Ruth Butaumocho African Agenda
Land lies at the heart of social, political and economic life in most of Africa. Most agricultural-related projects, natural resources and other land-based activities that are fundamental to livelihoods, food security, incomes and employment heavily rely on land.
To this day, land also continues to have major historical and spiritual significance for Africa’s people.
The need to recover appropriated land from the black majority torched the flames of the liberation movements, which subsequently led to liberation struggles across Africa.
Naturally the black liberation narrative, which many love to refer to as “black majority rule” was tied to the total appropriation of African resources, which were largely hinged on land.

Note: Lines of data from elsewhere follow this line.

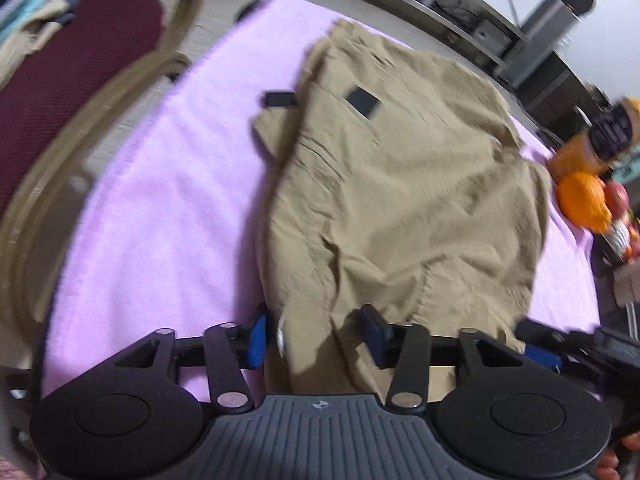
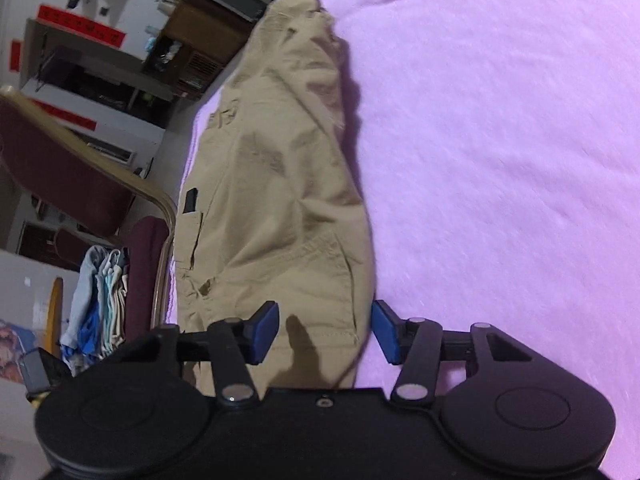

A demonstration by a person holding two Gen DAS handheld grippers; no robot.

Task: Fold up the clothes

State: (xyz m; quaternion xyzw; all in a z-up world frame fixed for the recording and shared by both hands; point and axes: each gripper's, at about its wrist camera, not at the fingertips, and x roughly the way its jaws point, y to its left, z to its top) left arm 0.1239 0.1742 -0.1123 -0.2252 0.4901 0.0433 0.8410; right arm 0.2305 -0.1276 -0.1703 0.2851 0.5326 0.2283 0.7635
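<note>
Tan khaki trousers lie folded over on a pink blanket; a black tab and a black pocket patch show near their far end. My left gripper is open, its blue-padded jaws either side of the trousers' near edge. In the right wrist view the trousers run away from me over the blanket. My right gripper is open, jaws astride the near end of the cloth. The right gripper's fingers show at the lower right of the left wrist view.
A maroon-cushioned wooden chair stands left of the blanket, with folded clothes stacked on it. Oranges and a jar sit at the right edge. Shelving runs along the far side.
</note>
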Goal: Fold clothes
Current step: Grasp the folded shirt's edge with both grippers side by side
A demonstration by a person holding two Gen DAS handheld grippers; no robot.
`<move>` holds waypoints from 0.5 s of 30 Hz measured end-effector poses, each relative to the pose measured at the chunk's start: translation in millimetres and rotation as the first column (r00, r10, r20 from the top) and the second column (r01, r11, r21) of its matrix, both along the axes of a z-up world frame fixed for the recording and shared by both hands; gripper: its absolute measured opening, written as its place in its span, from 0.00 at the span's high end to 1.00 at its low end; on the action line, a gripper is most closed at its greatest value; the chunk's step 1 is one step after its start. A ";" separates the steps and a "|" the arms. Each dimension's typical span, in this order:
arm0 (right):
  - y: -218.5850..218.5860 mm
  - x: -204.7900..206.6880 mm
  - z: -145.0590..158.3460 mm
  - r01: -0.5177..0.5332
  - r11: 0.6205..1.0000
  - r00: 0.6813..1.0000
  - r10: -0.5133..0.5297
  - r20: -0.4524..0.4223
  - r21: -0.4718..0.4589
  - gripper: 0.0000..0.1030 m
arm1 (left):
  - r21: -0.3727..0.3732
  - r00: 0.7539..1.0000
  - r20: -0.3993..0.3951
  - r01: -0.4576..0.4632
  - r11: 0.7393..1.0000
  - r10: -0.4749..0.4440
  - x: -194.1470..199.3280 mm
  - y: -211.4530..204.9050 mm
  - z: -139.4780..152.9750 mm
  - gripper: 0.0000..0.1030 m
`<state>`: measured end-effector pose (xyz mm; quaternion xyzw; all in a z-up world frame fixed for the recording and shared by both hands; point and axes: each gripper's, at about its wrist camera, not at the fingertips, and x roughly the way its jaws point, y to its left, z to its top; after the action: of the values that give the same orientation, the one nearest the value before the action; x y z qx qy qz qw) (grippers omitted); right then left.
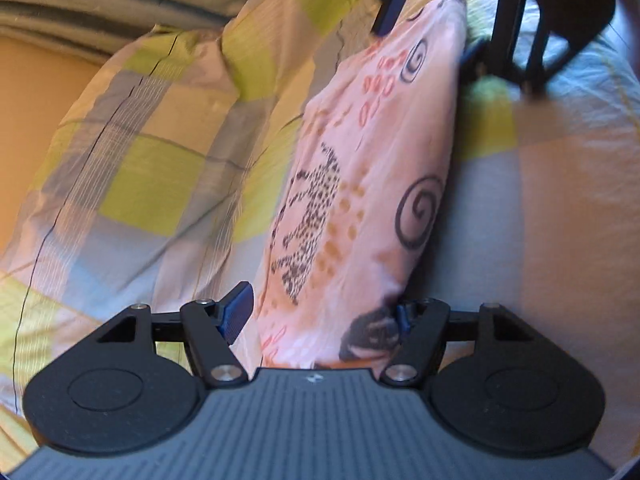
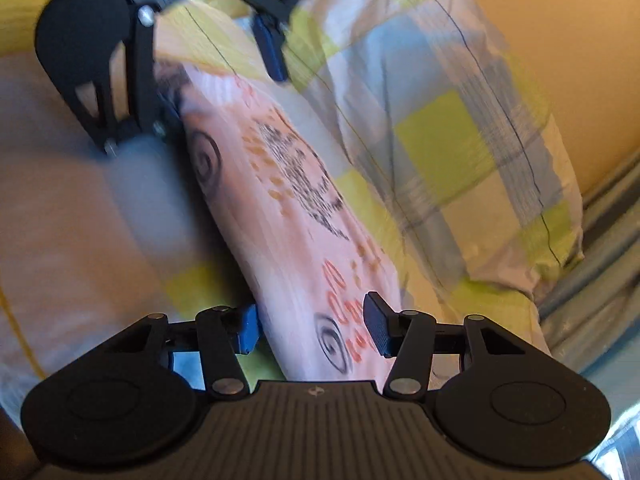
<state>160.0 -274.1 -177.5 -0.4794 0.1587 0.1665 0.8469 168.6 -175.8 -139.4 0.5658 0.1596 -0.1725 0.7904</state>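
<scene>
A pink printed garment [image 1: 360, 184] with black spirals, a spotted animal and red marks lies stretched as a long folded strip on the checked bedcover [image 1: 140, 168]. My left gripper [image 1: 320, 312] is open, with its blue pads on either side of the garment's near end. My right gripper [image 2: 314, 330] is open too, astride the opposite end [image 2: 304, 216]. Each gripper shows in the other's view, the right one at the far end [image 1: 424, 36] and the left one at the far end [image 2: 224, 80].
The bedcover [image 2: 440, 140] has green, grey and pale squares and is wrinkled. A raised checked fold or pillow runs beside the garment. An orange wall [image 2: 560, 40] and grey-blue striped fabric [image 1: 100, 4] lie beyond the bed.
</scene>
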 end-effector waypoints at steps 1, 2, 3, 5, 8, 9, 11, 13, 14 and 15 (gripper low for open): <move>-6.3 3.2 0.2 0.036 0.999 0.999 -0.036 -0.002 -0.003 0.50 | 0.010 1.000 0.005 0.006 1.000 -0.006 -2.4 -1.2 -1.2 0.38; -12.3 4.6 0.9 0.061 0.998 0.998 -0.061 -0.001 0.003 0.50 | 0.019 1.000 0.011 0.012 1.000 -0.012 -4.9 -2.5 -2.4 0.41; -15.4 5.1 0.9 0.074 0.997 0.997 -0.074 0.000 0.006 0.50 | 0.026 1.000 0.014 0.020 0.999 -0.020 -7.3 -4.3 -3.3 0.43; -14.8 2.1 -1.0 0.059 0.998 0.998 -0.059 0.008 -0.006 0.53 | 0.017 0.999 0.010 0.045 0.999 -0.045 -11.5 -11.5 -3.6 0.44; -5.2 -0.8 -5.2 0.007 0.999 1.000 -0.006 0.021 -0.052 0.64 | -0.006 0.998 0.000 0.058 0.998 -0.058 -10.2 -19.2 -5.6 0.46; -3.9 2.1 -5.2 0.004 0.999 1.000 -0.004 0.015 -0.050 0.66 | -0.013 0.998 -0.007 0.055 0.998 -0.055 -8.6 -19.3 -6.0 0.49; -1.5 7.9 -5.2 0.000 0.999 1.000 0.000 0.003 -0.045 0.70 | -0.037 0.999 -0.025 0.041 0.998 -0.042 -5.0 -18.5 -5.3 0.51; -2.4 11.7 -5.9 0.007 1.000 1.000 -0.007 -0.004 -0.026 0.73 | -0.054 0.999 -0.041 0.032 0.998 -0.034 -1.7 -17.4 -4.4 0.55; -2.0 11.3 -6.9 0.005 1.000 1.000 -0.005 -0.004 -0.025 0.74 | -0.056 0.998 -0.045 0.032 0.998 -0.034 -1.3 -17.1 -4.6 0.56; -1.5 11.6 -8.6 0.000 1.000 1.000 0.000 -0.001 -0.030 0.75 | -0.059 0.998 -0.048 0.032 0.998 -0.035 -1.0 -16.8 -4.8 0.59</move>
<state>171.6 -275.6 -186.1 -0.4921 0.1618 0.1644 0.8394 167.7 -192.5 -144.2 0.5408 0.1642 -0.2039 0.7994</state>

All the efforts by South African’s African National Congress, MPLA of Angola, Chama Cha Mapinduzi of Tanzania, Mozambique’s Frelimo and several other liberation movements was meant to ensure access to means of production for their people.
Land was the nexus to the means of production.
In Zimbabwe, thousands of our gallant sons and daughters lost their lives fighting to unshackle the yoke of the coloniser and reclaim millions of hectares of their land.
Given the historical narrative of land which resulted in numerous wars of conquest and territorial dispossession, different forms of expropriation and exploitation historically, the land issue remains an area of contestation.
Lately the land narrative has become an emotive one, amid a national outcry against individuals and groups of people who are insidiously parcelling out State land.
The clique that has over the years earned itself the moniker “land barons” are now parcelling out vast tracts of urban land across all major cities and towns across Zimbabwe.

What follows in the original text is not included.